▸ **TRY IT**
Every line of the records below from the line with "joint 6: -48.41" up to and including the line with "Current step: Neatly" must be reproduced exactly, and no line outside that range.

▸ **DATA FOR PROCESSING**
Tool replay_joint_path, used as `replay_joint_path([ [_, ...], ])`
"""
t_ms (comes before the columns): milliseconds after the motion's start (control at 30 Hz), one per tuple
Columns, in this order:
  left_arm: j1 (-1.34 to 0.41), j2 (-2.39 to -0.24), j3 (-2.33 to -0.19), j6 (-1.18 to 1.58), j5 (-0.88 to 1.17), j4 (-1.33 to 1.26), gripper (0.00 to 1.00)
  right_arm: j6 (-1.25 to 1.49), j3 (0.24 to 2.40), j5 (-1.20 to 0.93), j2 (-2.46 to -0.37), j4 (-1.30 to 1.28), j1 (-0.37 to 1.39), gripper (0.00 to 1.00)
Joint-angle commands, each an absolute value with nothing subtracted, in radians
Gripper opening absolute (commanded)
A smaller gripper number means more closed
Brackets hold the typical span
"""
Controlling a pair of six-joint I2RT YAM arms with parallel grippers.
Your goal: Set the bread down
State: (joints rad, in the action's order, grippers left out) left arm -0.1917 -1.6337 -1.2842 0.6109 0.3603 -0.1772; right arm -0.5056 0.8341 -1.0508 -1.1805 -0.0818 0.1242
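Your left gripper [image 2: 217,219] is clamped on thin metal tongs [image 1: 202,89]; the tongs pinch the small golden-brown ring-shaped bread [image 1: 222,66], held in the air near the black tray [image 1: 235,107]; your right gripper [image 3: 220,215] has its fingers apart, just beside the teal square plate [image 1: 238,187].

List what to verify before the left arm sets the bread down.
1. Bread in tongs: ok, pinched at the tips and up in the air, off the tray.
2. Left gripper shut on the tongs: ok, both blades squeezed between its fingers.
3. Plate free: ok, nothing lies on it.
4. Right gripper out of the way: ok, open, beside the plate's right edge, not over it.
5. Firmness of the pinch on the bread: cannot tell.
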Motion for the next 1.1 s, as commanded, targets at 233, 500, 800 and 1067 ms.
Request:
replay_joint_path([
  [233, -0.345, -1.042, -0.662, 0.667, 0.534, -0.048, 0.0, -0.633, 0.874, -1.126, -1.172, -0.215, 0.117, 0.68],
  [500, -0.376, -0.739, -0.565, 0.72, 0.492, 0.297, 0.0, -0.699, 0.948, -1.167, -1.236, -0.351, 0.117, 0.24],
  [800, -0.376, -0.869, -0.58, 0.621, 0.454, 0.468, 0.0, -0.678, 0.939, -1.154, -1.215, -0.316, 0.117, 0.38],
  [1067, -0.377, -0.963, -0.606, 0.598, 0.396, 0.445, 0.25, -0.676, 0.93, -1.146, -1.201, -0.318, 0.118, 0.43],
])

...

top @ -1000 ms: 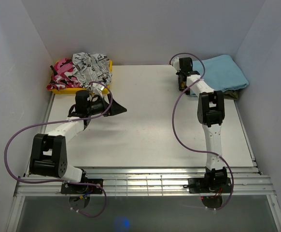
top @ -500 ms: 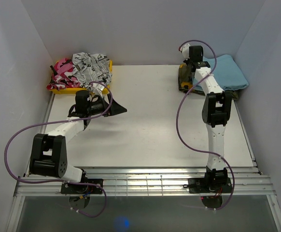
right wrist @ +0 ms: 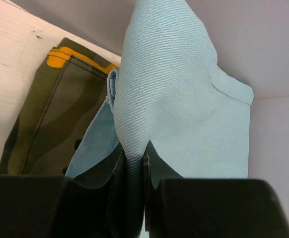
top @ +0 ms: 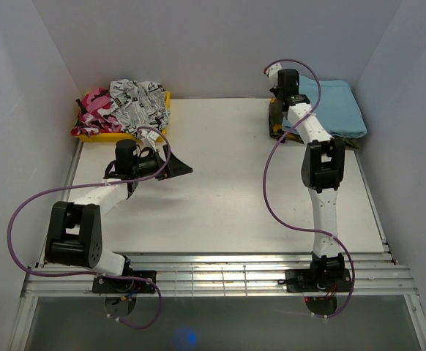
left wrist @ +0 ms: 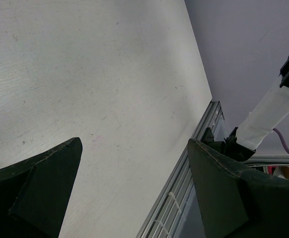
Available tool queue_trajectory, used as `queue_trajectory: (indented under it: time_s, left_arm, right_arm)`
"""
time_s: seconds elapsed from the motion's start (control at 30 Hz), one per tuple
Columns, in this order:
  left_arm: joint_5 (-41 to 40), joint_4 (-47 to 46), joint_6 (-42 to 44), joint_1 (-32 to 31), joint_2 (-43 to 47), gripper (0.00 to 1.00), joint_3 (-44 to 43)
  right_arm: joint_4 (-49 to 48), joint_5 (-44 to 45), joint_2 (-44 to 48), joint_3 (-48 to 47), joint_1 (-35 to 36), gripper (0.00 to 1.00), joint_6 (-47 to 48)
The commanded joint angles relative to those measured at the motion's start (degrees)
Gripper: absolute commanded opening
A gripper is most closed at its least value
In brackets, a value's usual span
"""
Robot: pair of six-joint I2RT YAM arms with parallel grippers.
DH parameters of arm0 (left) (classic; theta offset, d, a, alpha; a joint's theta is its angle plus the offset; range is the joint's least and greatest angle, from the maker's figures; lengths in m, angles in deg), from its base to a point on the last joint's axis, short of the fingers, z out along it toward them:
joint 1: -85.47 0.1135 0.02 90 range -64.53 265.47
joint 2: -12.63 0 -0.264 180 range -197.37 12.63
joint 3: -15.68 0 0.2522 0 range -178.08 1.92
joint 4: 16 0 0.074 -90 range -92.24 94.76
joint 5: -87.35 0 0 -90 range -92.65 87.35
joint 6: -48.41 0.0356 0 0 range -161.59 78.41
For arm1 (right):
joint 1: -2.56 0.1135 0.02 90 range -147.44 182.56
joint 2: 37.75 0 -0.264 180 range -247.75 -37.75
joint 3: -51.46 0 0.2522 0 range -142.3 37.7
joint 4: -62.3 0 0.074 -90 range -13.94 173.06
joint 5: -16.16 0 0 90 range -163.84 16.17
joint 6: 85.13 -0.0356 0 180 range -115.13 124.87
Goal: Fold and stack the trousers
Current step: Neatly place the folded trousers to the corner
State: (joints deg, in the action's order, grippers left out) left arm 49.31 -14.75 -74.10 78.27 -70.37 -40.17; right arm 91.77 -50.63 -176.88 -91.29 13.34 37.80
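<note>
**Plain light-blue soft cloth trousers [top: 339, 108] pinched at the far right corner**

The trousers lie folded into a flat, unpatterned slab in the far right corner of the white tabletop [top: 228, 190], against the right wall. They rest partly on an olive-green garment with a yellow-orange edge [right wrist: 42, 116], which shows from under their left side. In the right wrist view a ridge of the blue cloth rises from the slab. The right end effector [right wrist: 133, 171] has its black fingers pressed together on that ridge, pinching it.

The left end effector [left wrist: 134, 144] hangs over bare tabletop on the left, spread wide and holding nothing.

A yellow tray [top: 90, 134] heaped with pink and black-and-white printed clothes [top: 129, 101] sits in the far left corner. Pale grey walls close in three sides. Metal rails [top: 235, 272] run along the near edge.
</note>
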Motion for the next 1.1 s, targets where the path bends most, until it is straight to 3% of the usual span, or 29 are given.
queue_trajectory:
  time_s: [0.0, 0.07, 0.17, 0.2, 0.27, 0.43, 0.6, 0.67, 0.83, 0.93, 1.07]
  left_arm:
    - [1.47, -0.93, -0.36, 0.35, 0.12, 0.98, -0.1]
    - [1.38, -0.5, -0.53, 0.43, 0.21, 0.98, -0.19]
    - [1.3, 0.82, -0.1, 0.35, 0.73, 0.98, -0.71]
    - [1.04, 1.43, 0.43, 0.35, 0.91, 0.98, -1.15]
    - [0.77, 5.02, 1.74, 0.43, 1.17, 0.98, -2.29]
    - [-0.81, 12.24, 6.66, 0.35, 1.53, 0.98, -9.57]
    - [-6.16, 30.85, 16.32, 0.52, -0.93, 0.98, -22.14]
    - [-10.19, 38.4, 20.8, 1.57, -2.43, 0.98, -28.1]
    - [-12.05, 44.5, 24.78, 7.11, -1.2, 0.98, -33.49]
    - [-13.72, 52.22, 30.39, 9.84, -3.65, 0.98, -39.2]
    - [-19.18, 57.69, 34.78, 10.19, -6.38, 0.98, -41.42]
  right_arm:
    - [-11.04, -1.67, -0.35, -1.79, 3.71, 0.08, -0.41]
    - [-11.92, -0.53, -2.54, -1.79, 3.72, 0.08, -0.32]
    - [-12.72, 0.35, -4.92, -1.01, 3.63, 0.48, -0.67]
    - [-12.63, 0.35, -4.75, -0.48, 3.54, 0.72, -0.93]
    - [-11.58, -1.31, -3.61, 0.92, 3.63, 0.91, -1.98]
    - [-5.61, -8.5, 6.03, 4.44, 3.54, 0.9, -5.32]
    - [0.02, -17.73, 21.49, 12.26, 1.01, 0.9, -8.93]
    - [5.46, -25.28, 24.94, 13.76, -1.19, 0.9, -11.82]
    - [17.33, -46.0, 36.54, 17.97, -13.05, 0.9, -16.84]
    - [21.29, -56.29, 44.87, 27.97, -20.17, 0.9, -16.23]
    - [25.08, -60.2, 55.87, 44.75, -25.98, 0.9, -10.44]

▸ **EXERCISE ANSWER**
joint 6: -48.41 0.0356 0 0 range -161.59 78.41
For arm1 (right):
joint 1: -2.56 0.1135 0.02 90 range -147.44 182.56
joint 2: 37.75 0 -0.264 180 range -247.75 -37.75
joint 3: -51.46 0 0.2522 0 range -142.3 37.7
joint 4: -62.3 0 0.074 -90 range -13.94 173.06
joint 5: -16.16 0 0 90 range -163.84 16.17
joint 6: 85.13 -0.0356 0 180 range -115.13 124.87
Goal: Fold and stack the trousers
Current step: Neatly place the folded trousers to the corner

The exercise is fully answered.